As the number of people with group income protection rises, Thomas Smith looks at how the industry is faring.
Additional benefits
In the meantime, insurers are working to make their products more attractive by offering additional benefits to employees.
One of the most popular categories of additional benefit is medical, since medical help can improve the chances of someone who is injured returning to work. While the government offers the Fit for Work service, employers can also offer services through their insurer.
The smaller companies taking up IP will grow over the next few years as they start to introduce workplace benefits for the very first time
Potterton said: "The trends are moving towards insurers becoming more useful to employers in the prevention and intervention space, rather than just simply being benefits payers.
"Everyone is upping their game, whether it's a well-being theme or trying to make ourselves more relevant, tangible and real to our employers that we insure.
"We at Unum are putting more and more effort into this. But it is happening elsewhere too, in seeing what we can do to put services on the table that will actually prevent people going sick if they don't need to, for example.
"Rehabilitation has been around for such a long time now - that's the intervention piece, but there are other sorts of intervention that can go on and we are expanding that here.
"There are things going on now that are outside the contract (if you will), don't cost the employers anymore but are relevant and necessary to make sure we all get our well-being story right."

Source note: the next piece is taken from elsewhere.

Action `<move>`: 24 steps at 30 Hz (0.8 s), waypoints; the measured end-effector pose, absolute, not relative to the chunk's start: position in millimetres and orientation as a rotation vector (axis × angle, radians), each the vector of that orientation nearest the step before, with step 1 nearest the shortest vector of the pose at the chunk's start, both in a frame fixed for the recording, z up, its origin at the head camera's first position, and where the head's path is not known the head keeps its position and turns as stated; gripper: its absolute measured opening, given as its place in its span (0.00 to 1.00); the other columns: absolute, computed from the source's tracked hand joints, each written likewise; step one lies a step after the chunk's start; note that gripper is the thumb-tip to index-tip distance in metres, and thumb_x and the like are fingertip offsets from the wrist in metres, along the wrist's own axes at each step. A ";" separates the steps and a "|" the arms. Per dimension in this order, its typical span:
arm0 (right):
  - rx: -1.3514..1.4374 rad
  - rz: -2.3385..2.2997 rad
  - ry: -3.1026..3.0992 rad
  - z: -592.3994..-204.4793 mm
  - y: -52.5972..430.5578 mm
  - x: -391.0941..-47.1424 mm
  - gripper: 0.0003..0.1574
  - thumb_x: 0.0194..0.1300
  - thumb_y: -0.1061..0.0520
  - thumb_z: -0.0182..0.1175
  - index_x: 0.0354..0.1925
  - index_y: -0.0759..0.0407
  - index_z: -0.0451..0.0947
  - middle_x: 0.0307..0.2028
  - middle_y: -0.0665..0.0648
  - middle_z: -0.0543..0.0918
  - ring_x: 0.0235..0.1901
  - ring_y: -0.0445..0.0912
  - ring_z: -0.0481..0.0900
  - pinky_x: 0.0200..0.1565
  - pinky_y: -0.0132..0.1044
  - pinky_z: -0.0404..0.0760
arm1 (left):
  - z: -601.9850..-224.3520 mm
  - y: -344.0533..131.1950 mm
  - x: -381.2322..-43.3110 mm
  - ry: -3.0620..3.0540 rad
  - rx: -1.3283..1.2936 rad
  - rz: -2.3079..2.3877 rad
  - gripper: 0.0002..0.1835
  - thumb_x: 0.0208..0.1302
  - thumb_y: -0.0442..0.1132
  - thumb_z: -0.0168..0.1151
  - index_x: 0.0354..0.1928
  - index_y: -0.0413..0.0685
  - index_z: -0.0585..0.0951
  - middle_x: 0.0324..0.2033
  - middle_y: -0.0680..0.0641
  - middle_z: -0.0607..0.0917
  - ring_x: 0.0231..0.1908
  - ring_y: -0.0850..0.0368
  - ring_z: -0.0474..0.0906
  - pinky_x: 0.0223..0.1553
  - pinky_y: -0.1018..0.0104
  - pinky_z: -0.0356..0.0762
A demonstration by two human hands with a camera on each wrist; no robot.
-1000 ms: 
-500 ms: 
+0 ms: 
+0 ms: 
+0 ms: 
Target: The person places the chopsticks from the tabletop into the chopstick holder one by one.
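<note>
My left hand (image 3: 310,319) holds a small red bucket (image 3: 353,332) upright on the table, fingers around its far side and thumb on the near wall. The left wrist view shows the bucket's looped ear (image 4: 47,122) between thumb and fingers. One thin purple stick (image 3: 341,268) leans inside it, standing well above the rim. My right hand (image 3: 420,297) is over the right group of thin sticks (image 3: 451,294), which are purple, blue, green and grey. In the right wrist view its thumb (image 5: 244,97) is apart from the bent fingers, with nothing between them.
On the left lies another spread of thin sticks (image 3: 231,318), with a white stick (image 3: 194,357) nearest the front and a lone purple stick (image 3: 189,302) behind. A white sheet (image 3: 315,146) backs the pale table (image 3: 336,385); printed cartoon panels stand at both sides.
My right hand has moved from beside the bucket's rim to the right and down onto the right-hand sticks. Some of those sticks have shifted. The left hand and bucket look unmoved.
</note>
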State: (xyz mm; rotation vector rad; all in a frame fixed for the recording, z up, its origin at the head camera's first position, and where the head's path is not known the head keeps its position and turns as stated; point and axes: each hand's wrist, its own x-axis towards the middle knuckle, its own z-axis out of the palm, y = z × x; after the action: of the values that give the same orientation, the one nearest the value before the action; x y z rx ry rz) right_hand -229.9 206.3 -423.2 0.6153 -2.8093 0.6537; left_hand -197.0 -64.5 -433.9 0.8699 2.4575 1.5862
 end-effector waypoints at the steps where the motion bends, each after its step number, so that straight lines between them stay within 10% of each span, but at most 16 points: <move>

Morgan said of sickness absence: "One of the big trends is focussing on how as insurers we can help, get to those absentees as early as possible.
"Quite a few insurers talk about early intervention as really important to help people back to work, stop them becoming a long-time claim obviously to the benefit of the employee and the employer.
"What we're focusing on quite heavily is the process just before that in terms of helping employers to manage absence, and get the absentee straight from the employer to our case manager."
Bridger said that the trends in added benefits and the focus on well-being could mean a redefinition of insurance in future: "The trends are starting to become more propositional than just terms and conditions-based contracts.
"The evolution of rehabilitation at the core is still a financial product. It's still insurance, but I guess the trend is starting that there will be some redefinition of the proposition.
"It is effectively becoming the private sector's answer to the government's direction of increasing self-provision, increasing return to work and reducing reliance on benefits.
"It is effectively meaning that the market's invested in, engaged with and is leading on. You can't find better capability in the public sector in return-to-work capability, early intervention, triage and actual successful outcomes."
He added: "It is not just about how much we pay in benefits. It is not just about how we protect corporate risk. It is about how we keep people in work, or get them back to work then keep them in work."
A combination of private medical insurance (PMI) and GIP could combine some of the existing services offered with GIP schemes with extra benefits. Kerr suggested: "I've always thought, why has a PMI insurer and an income protection insurer never come together? You look at Aviva and you think ‘Could you not come up with a combined product offering here?' They are one of the few ones that could actually do it."